Repeat only the stretch of lines below that runs from the line with "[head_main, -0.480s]" through the line with "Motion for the", unaltered.

| Provided entries |

━━━━━━━━━━

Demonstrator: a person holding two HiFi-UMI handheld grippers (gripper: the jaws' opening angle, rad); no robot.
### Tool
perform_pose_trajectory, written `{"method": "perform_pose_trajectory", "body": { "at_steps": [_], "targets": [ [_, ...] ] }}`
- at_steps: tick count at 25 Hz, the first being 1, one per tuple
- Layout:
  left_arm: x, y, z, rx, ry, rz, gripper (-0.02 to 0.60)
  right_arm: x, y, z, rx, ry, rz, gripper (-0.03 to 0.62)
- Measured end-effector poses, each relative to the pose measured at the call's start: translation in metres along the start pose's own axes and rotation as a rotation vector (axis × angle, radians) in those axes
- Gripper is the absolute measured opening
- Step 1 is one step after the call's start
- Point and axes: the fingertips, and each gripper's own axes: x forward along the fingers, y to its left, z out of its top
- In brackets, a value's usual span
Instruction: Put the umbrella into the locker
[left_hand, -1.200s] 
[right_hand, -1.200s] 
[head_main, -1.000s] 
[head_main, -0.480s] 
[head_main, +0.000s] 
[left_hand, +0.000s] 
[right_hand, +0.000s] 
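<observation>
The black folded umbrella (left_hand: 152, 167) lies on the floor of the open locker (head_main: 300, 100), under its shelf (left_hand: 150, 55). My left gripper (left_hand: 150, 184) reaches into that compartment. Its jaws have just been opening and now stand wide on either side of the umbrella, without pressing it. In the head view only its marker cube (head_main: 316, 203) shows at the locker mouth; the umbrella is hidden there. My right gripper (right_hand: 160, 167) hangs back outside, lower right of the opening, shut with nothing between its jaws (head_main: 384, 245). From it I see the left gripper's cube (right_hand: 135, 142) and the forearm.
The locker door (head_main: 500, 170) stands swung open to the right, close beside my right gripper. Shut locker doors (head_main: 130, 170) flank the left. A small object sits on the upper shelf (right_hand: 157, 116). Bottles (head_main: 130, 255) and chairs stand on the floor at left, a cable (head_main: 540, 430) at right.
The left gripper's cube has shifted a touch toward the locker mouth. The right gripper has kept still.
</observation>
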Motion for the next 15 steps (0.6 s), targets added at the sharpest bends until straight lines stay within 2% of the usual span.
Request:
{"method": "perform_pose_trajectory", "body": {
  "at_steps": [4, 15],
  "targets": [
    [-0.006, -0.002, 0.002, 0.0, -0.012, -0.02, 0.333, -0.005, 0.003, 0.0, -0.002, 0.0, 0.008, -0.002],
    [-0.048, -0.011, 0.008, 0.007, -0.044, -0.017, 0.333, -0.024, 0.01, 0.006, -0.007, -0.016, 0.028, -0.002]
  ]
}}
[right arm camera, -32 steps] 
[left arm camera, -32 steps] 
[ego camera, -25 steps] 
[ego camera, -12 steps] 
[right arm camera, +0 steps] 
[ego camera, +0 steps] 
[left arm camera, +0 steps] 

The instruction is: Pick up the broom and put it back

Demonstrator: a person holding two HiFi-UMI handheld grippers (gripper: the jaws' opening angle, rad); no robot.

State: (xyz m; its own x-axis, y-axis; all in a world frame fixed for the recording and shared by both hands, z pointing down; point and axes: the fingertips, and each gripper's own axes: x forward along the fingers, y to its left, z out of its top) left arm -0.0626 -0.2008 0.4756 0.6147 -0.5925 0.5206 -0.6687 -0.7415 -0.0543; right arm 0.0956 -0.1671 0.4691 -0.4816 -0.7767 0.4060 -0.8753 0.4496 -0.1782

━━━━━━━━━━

| Written reply |
[head_main, -0.480s] 
[head_main, +0.000s] 
[left_hand, +0.000s] 
[right_hand, +0.000s] 
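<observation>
The black folded umbrella (left_hand: 152, 167) lies on the floor of the open locker (head_main: 300, 100), under its shelf (left_hand: 150, 55). My left gripper (left_hand: 150, 184) reaches into that compartment. Its jaws have just been opening and now stand wide on either side of the umbrella, without pressing it. In the head view only its marker cube (head_main: 316, 203) shows at the locker mouth; the umbrella is hidden there. My right gripper (right_hand: 160, 167) hangs back outside, lower right of the opening, shut with nothing between its jaws (head_main: 384, 245). From it I see the left gripper's cube (right_hand: 135, 142) and the forearm.
The locker door (head_main: 500, 170) stands swung open to the right, close beside my right gripper. Shut locker doors (head_main: 130, 170) flank the left. A small object sits on the upper shelf (right_hand: 157, 116). Bottles (head_main: 130, 255) and chairs stand on the floor at left, a cable (head_main: 540, 430) at right.
The left gripper's cube has shifted a touch toward the locker mouth. The right gripper has kept still.
</observation>
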Motion for the next 15 steps (0.6 s), targets added at the sharpest bends until straight lines stay within 2% of the usual span.

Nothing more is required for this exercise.